◆ Records for this task

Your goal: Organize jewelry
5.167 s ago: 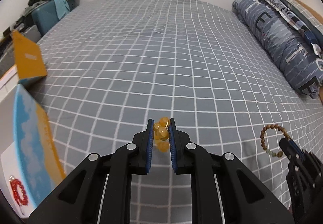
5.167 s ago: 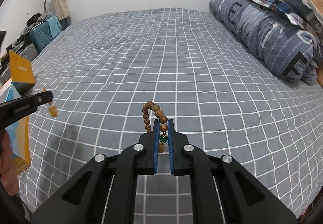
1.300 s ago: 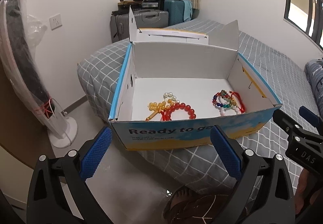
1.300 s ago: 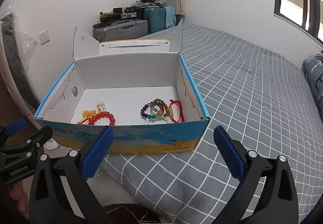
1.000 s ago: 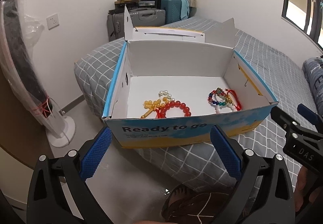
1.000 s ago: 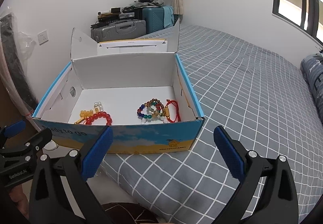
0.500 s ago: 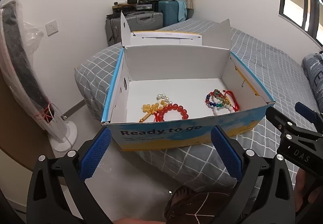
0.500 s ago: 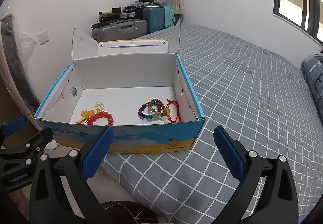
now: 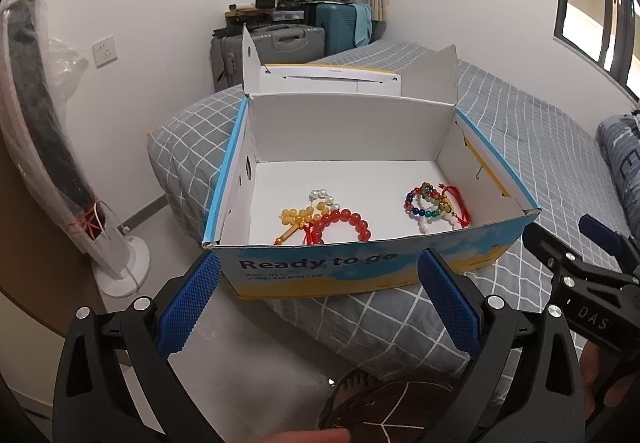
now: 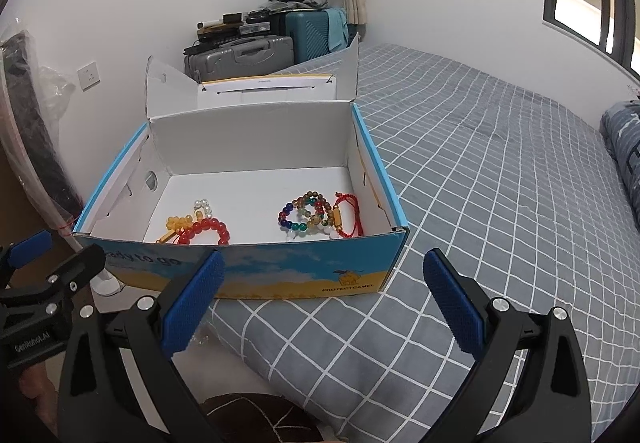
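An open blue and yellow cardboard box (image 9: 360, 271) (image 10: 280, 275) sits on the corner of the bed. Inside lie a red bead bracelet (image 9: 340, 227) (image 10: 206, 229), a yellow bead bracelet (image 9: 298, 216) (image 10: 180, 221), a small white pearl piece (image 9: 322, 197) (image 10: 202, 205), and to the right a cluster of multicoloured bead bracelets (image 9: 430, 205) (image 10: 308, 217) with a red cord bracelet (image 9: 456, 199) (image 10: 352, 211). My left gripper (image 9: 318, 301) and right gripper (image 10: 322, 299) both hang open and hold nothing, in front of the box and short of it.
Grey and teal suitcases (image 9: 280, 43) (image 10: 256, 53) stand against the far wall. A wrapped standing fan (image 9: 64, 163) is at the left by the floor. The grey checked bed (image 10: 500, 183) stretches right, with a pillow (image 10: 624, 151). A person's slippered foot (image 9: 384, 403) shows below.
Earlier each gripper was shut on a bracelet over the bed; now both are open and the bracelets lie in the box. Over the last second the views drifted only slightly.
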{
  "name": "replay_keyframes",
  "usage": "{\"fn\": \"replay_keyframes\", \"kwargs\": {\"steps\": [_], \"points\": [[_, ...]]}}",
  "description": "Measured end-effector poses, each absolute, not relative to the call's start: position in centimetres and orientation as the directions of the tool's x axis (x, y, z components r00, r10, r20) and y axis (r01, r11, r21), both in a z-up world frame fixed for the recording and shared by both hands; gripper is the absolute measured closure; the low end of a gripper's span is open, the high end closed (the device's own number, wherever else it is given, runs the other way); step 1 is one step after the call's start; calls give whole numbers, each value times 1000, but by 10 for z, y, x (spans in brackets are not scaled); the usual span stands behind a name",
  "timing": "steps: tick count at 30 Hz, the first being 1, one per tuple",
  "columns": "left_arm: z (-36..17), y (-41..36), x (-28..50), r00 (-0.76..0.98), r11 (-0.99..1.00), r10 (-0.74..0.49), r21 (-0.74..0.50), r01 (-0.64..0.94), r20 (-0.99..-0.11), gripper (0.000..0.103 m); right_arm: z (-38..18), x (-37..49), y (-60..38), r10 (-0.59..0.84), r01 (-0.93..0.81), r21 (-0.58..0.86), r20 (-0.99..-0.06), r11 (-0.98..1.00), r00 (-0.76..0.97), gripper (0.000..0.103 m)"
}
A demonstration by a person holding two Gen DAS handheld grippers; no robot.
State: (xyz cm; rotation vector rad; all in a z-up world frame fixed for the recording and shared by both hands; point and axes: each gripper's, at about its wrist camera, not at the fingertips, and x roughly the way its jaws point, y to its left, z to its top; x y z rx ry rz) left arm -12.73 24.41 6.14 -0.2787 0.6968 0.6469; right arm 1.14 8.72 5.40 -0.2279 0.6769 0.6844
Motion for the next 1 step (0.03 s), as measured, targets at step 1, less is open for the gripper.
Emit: {"fn": "replay_keyframes", "kwargs": {"steps": [1], "points": [[61, 244, -127, 582, 771, 459, -25, -636, -671, 6, 53, 12, 87, 509, -651, 24, -646, 758, 569, 7]]}}
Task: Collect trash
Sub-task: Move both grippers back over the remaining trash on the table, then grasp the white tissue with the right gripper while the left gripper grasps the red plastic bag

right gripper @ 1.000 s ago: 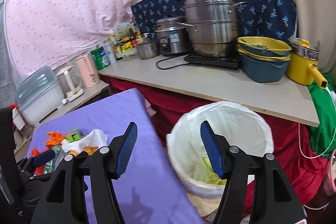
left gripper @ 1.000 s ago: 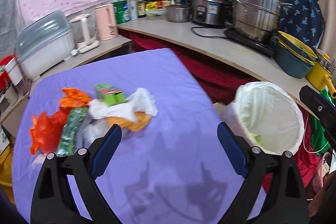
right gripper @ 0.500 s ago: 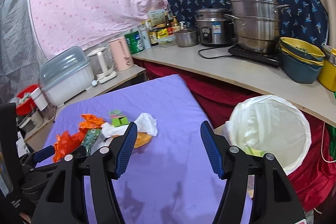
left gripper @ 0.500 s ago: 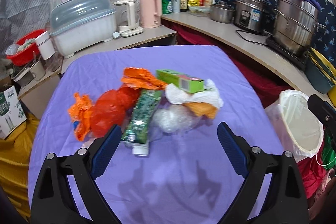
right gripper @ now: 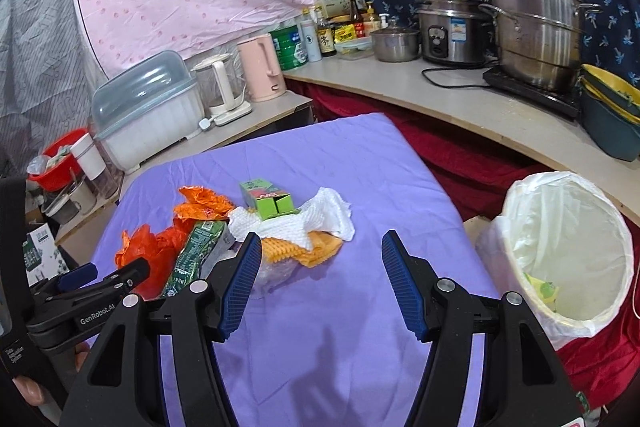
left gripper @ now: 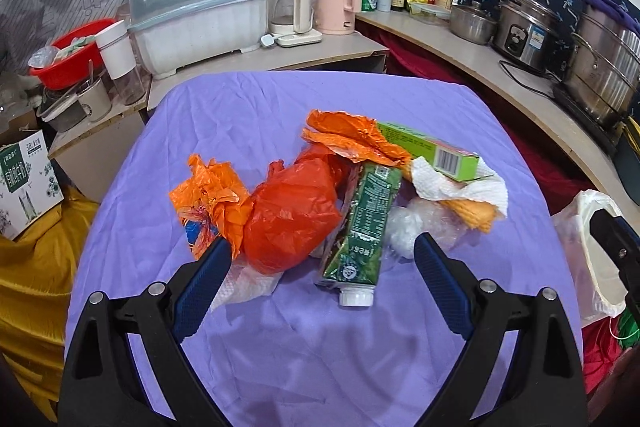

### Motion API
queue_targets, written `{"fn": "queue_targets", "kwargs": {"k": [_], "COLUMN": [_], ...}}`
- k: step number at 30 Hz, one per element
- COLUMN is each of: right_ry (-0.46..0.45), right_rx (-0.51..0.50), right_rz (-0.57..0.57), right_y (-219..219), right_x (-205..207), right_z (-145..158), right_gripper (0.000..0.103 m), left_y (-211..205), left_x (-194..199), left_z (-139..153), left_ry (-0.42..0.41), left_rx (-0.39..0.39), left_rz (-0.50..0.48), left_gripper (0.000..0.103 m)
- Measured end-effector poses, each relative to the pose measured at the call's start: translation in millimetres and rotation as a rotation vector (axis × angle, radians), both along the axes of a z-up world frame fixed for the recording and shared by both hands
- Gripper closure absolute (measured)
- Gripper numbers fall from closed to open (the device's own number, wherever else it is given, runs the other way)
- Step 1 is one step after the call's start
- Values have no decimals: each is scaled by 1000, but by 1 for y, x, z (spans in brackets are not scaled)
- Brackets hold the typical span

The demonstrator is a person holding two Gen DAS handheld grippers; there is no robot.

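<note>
Both tools stand with jaws wide and nothing between them. The left gripper (left gripper: 322, 267) hovers just short of the trash pile (left gripper: 340, 195) on the purple cloth (left gripper: 280, 347) — red bag (left gripper: 292, 215), green pouch (left gripper: 366, 223), green box (left gripper: 432, 151), paper towel (left gripper: 460, 187). The right gripper (right gripper: 320, 275) points past the towel's edge. The lined bin (right gripper: 568, 247) sits off the table's right side; something yellow-green, perhaps a wrapper, lies inside.

Heaped trash (left gripper: 360, 187) beside lined bin (right gripper: 568, 251)
</note>
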State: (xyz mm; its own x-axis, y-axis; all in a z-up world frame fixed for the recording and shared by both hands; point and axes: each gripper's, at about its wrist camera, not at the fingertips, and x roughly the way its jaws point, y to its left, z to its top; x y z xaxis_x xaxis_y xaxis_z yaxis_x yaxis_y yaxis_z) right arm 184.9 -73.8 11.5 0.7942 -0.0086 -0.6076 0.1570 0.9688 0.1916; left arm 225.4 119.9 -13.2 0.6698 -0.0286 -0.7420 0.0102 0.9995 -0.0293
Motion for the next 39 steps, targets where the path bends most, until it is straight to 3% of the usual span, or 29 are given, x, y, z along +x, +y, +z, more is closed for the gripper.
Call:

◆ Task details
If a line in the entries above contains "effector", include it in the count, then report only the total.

◆ Result
2